AVAILABLE DATA:
+--
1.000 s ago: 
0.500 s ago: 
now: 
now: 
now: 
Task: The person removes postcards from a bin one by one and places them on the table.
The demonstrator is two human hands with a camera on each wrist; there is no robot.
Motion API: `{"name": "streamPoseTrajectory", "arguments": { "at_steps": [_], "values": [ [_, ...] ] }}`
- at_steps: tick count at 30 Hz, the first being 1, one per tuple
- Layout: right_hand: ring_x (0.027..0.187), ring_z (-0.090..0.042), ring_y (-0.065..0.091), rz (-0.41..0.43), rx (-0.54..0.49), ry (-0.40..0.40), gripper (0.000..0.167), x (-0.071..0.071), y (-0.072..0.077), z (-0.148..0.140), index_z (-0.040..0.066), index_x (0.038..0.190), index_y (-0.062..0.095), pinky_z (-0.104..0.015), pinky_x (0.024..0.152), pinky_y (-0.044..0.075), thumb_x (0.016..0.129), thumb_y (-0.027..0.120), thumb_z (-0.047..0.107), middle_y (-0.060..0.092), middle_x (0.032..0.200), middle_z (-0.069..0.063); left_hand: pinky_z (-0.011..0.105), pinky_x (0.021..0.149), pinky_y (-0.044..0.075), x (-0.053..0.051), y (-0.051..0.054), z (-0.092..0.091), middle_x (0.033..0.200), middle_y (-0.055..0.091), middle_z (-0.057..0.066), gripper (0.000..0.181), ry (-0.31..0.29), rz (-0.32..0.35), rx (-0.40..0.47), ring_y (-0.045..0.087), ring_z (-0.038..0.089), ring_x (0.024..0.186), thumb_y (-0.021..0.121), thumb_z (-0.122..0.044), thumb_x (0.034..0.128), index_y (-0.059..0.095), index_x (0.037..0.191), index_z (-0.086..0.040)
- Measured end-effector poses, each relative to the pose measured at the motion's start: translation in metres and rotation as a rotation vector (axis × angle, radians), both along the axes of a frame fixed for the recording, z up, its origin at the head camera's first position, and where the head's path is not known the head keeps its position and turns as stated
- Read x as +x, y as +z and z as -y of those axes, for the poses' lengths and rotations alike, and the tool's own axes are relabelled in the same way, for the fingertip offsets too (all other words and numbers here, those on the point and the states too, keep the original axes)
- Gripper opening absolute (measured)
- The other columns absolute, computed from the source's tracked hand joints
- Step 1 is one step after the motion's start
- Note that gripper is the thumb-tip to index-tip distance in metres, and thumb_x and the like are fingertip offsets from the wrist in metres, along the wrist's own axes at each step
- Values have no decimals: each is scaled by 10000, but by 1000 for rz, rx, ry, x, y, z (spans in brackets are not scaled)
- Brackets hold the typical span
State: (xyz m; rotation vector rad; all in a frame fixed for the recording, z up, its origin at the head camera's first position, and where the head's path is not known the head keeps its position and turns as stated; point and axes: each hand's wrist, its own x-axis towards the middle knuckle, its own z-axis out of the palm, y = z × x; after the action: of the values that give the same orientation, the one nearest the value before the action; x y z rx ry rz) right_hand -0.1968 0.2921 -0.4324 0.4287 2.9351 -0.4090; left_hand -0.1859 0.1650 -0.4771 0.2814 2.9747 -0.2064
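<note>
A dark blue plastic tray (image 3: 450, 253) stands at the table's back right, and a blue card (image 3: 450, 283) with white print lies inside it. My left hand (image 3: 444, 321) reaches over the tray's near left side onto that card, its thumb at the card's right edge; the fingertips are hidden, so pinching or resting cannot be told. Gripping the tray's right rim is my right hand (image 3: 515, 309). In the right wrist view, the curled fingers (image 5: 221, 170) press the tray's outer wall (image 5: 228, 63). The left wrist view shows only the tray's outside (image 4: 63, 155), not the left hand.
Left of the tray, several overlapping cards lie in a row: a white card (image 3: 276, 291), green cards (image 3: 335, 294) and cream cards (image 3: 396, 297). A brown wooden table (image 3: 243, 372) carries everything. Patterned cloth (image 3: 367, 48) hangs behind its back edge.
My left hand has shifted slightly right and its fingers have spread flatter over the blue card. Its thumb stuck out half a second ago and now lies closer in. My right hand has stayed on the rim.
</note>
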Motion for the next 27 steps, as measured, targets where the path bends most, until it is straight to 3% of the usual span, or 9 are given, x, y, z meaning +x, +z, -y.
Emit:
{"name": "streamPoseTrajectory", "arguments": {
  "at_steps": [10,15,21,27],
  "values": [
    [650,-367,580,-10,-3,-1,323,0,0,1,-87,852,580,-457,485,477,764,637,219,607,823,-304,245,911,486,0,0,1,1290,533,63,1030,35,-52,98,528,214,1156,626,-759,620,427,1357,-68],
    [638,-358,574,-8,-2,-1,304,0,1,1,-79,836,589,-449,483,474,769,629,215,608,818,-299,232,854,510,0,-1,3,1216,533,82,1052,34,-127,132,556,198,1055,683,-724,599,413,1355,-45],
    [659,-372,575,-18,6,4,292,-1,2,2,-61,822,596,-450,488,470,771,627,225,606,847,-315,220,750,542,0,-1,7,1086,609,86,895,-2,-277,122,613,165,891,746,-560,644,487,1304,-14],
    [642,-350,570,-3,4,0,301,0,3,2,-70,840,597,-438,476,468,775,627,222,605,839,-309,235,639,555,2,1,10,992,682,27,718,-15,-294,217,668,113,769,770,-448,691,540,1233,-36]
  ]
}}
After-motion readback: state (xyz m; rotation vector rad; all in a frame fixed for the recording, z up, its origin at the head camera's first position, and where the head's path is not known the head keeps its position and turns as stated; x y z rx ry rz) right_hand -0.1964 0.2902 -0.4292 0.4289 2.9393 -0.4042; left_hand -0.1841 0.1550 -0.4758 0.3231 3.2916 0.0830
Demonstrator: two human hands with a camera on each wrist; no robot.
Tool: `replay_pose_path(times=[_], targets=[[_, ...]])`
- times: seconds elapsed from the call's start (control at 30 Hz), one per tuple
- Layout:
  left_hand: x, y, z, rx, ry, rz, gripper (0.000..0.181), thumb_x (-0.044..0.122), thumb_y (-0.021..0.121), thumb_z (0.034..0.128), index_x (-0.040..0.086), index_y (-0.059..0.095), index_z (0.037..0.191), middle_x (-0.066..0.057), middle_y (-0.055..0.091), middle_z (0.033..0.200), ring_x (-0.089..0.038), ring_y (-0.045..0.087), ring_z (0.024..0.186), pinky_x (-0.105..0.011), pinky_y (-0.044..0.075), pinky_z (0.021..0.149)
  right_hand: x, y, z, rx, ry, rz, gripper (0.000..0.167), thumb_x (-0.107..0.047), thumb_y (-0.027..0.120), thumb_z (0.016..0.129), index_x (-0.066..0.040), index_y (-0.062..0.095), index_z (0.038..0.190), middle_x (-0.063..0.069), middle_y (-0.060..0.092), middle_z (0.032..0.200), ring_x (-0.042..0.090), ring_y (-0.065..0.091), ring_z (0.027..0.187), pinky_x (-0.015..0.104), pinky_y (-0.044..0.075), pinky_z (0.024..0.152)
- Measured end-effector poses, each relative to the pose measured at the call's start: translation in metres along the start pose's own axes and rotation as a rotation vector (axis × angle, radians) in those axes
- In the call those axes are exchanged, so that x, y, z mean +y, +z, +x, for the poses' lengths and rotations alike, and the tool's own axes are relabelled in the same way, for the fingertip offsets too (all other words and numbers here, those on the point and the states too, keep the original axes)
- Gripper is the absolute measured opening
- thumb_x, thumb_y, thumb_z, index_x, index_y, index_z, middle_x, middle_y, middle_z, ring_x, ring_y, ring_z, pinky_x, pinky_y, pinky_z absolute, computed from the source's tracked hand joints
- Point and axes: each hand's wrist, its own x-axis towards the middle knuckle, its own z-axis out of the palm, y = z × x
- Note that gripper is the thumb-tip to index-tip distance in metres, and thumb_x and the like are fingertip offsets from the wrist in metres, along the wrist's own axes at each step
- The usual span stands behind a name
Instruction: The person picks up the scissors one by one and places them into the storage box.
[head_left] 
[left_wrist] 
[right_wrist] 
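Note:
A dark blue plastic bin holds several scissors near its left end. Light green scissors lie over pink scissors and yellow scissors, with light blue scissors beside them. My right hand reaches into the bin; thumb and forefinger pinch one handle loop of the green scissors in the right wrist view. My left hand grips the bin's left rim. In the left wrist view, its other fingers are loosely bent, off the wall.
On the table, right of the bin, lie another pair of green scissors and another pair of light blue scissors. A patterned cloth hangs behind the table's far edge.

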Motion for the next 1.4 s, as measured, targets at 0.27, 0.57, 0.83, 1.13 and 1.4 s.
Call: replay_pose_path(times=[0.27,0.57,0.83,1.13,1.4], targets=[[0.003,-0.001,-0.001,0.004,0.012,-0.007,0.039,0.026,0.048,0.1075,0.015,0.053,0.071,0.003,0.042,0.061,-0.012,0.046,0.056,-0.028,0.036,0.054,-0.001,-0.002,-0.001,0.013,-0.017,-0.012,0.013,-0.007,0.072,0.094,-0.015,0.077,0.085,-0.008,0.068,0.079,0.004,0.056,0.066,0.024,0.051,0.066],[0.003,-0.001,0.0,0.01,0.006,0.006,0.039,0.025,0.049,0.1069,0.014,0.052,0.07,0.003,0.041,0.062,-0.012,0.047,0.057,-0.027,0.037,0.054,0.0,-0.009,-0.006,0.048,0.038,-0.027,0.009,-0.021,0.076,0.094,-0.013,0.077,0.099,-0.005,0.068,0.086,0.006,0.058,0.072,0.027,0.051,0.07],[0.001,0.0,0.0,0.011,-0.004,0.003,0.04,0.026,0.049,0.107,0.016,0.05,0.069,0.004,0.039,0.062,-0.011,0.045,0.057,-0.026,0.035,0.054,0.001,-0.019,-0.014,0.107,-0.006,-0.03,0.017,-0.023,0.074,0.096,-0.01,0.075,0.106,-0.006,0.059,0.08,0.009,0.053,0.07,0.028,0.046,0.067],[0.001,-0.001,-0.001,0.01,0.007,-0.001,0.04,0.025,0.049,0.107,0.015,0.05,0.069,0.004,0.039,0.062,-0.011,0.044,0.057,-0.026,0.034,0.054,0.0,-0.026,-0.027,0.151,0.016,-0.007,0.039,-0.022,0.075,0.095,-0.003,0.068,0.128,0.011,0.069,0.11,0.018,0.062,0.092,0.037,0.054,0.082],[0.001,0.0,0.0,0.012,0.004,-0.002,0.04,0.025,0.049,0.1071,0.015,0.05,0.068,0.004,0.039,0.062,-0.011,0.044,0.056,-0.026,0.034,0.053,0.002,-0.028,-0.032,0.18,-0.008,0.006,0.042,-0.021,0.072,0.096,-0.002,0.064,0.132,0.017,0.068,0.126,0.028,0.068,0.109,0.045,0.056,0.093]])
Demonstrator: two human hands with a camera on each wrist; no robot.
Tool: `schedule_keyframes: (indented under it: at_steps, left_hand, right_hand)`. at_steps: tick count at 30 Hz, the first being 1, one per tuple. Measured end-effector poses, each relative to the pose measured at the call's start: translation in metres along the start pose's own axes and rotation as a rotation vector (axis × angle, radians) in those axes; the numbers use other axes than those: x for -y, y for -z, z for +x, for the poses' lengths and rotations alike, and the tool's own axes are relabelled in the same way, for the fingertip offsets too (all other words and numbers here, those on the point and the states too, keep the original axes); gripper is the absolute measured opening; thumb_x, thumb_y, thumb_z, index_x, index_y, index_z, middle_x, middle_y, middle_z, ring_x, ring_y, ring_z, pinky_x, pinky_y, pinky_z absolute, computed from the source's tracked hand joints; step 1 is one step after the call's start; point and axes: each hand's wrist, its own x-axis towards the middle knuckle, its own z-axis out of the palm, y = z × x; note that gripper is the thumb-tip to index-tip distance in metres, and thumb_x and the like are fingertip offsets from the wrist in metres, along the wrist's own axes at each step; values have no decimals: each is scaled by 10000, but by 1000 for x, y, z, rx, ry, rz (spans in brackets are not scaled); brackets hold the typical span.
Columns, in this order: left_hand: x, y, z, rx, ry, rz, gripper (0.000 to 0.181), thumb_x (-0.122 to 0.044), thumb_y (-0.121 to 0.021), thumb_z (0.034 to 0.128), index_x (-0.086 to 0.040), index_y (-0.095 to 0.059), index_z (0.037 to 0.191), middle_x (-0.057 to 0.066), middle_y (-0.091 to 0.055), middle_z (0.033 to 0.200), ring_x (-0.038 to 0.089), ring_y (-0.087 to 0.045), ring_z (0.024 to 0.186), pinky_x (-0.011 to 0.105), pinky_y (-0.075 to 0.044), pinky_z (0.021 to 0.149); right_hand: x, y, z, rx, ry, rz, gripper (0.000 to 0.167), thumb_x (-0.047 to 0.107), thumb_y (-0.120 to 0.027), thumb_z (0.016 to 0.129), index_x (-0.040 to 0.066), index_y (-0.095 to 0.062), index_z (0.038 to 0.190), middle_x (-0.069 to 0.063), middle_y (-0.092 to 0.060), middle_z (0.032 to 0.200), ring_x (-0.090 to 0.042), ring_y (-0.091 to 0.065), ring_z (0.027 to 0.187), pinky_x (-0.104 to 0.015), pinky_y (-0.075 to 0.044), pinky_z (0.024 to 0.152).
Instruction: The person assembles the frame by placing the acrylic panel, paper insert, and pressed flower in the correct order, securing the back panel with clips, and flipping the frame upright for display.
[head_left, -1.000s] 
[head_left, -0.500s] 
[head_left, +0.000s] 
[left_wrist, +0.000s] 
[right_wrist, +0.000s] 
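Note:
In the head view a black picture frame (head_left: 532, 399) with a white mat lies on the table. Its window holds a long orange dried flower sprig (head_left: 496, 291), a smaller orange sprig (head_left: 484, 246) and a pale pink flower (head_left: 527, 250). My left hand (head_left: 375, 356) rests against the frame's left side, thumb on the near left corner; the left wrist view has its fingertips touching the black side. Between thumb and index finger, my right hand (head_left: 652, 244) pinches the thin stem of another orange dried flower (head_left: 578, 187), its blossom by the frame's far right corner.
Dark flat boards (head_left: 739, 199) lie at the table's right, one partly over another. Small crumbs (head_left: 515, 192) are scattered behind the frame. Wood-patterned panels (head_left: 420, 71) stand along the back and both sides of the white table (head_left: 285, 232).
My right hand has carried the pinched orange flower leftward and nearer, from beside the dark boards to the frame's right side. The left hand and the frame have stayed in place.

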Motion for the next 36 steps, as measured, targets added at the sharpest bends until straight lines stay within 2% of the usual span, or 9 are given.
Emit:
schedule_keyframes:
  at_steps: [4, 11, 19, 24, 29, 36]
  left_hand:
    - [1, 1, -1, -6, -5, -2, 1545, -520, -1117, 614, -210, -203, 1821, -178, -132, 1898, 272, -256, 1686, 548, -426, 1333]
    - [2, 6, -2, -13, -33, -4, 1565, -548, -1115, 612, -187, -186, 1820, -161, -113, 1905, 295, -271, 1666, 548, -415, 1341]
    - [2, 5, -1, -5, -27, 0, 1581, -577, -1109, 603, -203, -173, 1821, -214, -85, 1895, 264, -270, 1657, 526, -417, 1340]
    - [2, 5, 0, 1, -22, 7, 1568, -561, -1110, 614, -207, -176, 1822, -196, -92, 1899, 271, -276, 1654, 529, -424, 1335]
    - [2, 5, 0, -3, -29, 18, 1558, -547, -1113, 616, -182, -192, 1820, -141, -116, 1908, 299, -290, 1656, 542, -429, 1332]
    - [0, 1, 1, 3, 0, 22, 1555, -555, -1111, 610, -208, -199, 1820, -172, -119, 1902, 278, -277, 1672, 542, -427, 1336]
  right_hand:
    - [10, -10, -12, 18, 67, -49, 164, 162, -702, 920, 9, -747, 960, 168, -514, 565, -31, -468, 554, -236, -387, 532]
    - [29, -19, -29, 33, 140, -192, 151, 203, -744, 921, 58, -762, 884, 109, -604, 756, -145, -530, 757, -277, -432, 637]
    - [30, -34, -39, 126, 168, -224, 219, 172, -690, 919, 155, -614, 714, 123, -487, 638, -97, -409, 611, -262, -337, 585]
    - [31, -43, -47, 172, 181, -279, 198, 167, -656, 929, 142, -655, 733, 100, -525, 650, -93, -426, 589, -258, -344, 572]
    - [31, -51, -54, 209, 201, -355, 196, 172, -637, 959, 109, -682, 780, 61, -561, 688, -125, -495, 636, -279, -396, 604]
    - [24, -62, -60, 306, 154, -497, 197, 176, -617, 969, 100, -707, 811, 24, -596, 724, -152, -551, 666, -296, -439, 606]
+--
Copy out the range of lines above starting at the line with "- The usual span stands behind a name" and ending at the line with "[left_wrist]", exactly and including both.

RESULT OF THE TASK:
- The usual span stands behind a name
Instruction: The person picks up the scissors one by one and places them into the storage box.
[head_left] 
[left_wrist] 

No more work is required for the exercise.